Tesla is the World’s Top Car Maker
TTesla is the world’s top carmaker on the back of a tech boost and huge Chinese sales.
It’s a sign of the times.
Electric car manufacturer Tesla became the world’s most valuable carmaker last week, overtaking Toyota, despite never having made an annual profit.
In the past 12 months, Tesla shares have surged over 400 per cent to reach a market value of $US210 billion (FJ$452.972 billion).
In July last year, its share price was $US233. Last week, it closed at $US1,208 (FJ$ 502.583).
According to the financial firm Refinitiv, Tesla is now trading at 69 times its estimated 2022 earnings. A broader improvement in the tech sector has helped.
A report that Tesla sold 11,095 Shanghai-made Model 3 vehicles in China in May, more than triple the number sold in April, has helped too.
But Tesla’s financial update last week was the spur.
It showed the company just achieved its best first quarter for production and deliveries in its history, despite the COVID-19 lockdowns.
Long-term forecasts for demand for electric vehicles would also be very supportive because they’re staggering.
According to BloombergNEF, global sales of new cars with an internal combustion engine, which run on oil and diesel, peaked in 2017 and are “in permanent decline”.
But sales of electric vehicles are forecast to grow dramatically in the coming decades.
It said electric vehicle sales could hit 10 per cent of global passenger vehicle sales by 2025, rising to 28 per cent in 2030 and 58 per cent in 2040.
Room for growth
There’s so much room for growth in electric vehicles it’s hard to fathom — just like the scale of the global transition to renewable energy generally.
In fact, the United Nations Conference on Trade and Development (UNCTAD) released a report on the topic last month, telling the world to prepare for electric vehicles.
It said a global transition was underway to decarbonise energy and transport systems, and as the importance of oil as a source of energy receded, demand for lithiumion batteries would grow rapidly. It said there was an “urgent need” to address them to ensure the transition to a low-carbon energy system was done sustainably and ethically. But the bulk of the 72-page report was spent explaining the economics of battery manufacturing and supply chains.
Social problems
It dedicated one page to the social and environmental problems associated with lithium-ion batteries. Nevertheless, the problems were serious.

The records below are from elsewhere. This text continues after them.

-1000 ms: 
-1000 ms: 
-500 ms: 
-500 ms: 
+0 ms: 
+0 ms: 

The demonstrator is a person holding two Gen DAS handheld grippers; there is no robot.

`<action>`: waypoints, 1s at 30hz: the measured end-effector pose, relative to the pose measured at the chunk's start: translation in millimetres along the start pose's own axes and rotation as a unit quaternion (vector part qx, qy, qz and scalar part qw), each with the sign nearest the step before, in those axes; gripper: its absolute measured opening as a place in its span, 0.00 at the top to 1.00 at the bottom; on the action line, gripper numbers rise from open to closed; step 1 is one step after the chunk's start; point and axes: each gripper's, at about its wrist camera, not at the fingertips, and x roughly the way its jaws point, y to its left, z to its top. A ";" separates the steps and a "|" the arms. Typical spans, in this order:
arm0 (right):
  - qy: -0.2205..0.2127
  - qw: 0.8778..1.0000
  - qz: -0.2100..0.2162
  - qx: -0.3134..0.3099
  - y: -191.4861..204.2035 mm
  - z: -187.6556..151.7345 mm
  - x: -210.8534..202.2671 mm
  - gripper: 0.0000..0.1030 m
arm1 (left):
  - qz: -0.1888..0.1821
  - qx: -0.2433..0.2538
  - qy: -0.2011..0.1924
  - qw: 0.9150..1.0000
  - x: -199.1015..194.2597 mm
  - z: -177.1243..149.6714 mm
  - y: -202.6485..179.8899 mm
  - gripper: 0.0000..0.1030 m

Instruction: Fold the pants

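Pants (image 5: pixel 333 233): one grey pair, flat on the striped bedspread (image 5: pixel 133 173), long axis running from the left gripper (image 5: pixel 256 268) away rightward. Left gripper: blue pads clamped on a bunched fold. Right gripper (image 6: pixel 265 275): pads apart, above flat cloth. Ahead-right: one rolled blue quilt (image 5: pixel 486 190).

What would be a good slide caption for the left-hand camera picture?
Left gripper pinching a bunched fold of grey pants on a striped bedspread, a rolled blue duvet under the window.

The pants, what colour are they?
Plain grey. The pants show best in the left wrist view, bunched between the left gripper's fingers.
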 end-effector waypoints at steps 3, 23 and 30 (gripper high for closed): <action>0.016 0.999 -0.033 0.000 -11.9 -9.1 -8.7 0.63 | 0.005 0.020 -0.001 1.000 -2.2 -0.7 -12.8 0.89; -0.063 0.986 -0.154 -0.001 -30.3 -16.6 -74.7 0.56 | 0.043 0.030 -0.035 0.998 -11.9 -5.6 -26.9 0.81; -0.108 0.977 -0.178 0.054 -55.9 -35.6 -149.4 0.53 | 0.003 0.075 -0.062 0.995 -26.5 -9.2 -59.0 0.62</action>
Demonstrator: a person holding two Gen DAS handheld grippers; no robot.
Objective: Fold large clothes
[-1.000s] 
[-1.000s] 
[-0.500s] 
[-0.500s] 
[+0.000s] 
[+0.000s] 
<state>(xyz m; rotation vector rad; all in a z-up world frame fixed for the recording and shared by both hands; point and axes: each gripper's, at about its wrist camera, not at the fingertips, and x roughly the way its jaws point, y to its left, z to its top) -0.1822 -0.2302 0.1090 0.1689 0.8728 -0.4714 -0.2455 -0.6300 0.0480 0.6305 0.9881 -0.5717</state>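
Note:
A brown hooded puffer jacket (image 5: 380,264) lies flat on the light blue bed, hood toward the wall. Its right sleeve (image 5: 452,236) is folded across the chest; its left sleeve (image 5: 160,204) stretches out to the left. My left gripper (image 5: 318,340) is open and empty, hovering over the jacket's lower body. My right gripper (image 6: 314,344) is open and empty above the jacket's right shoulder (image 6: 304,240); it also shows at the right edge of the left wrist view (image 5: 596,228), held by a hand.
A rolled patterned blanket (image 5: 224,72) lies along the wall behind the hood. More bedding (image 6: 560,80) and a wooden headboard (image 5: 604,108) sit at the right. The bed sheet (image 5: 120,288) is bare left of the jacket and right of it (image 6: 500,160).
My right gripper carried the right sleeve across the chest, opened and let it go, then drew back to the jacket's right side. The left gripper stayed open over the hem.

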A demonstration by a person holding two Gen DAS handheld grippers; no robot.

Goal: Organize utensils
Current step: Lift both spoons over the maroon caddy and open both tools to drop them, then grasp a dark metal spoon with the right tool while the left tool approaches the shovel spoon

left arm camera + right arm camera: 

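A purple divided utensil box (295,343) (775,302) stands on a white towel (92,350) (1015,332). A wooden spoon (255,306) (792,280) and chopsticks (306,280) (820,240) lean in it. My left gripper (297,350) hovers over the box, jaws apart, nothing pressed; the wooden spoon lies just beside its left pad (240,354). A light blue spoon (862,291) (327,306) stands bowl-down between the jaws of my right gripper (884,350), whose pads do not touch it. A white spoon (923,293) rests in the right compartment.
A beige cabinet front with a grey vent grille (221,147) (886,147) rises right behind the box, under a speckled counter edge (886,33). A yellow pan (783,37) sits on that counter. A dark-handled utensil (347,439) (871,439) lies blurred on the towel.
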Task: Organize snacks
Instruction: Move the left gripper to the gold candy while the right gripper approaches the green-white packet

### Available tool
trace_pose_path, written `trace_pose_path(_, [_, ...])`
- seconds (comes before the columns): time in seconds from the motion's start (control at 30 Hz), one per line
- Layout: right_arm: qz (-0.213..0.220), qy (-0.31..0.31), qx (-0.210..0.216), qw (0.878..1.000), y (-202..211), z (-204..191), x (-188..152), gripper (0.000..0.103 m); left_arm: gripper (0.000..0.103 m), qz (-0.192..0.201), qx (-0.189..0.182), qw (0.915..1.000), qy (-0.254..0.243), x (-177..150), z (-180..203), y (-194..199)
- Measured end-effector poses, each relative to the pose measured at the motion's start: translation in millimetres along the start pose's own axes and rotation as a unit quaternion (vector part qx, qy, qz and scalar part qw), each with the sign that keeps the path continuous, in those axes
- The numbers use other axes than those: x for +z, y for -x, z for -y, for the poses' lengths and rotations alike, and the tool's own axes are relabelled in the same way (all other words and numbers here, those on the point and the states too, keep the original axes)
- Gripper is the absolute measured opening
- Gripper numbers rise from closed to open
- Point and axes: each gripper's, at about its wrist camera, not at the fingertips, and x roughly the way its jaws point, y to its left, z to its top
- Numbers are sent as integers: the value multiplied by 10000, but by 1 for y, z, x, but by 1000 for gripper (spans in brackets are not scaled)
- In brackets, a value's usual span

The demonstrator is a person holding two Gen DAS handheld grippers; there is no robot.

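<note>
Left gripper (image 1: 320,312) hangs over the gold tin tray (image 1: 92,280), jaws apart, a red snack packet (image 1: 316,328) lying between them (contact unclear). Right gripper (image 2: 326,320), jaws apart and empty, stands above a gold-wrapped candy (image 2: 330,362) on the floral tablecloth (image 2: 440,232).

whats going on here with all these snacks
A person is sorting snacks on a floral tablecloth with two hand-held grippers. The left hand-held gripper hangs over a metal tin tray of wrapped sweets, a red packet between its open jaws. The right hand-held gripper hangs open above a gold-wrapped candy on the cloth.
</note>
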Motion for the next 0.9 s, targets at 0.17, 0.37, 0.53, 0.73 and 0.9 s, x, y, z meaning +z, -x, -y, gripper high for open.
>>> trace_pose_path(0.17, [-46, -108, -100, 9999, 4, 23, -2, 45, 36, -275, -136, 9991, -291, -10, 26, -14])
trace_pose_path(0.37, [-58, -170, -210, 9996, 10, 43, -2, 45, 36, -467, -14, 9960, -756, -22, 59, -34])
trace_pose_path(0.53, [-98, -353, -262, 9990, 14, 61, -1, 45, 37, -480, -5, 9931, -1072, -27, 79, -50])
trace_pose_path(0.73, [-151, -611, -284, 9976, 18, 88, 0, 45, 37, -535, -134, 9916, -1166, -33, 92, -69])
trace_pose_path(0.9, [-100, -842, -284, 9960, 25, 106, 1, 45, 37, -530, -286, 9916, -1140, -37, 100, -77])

“Most of the cobalt supplied to global markets originates from the Democratic Republic of the Congo (DRC), of which 20 per cent comes from artisanal mines where child labour and human rights issues have been identified,” the report warned.
“The children are exposed to multiple physical risks and psychological violations and abuse, only to earn a meagre income to support their families.”
This would create its own problems, it said, because the mining industries extracting the key materials needed for rechargeable batteries — lithium, graphite, manganese and cobalt — caused unique environmental and social consequences.
Children
That figure of 40,000 children came from a UNICEF report from eight years ago.
Lauren Armistead, an Amnesty International researcher, told the ABC in 2018 the figure was probably a severe underestimate now, given the rise in global demand for cobalt since then.
The UNCTAD report also failed to mention that tech companies have been put under scrutiny in recent years to clean up their supply chains.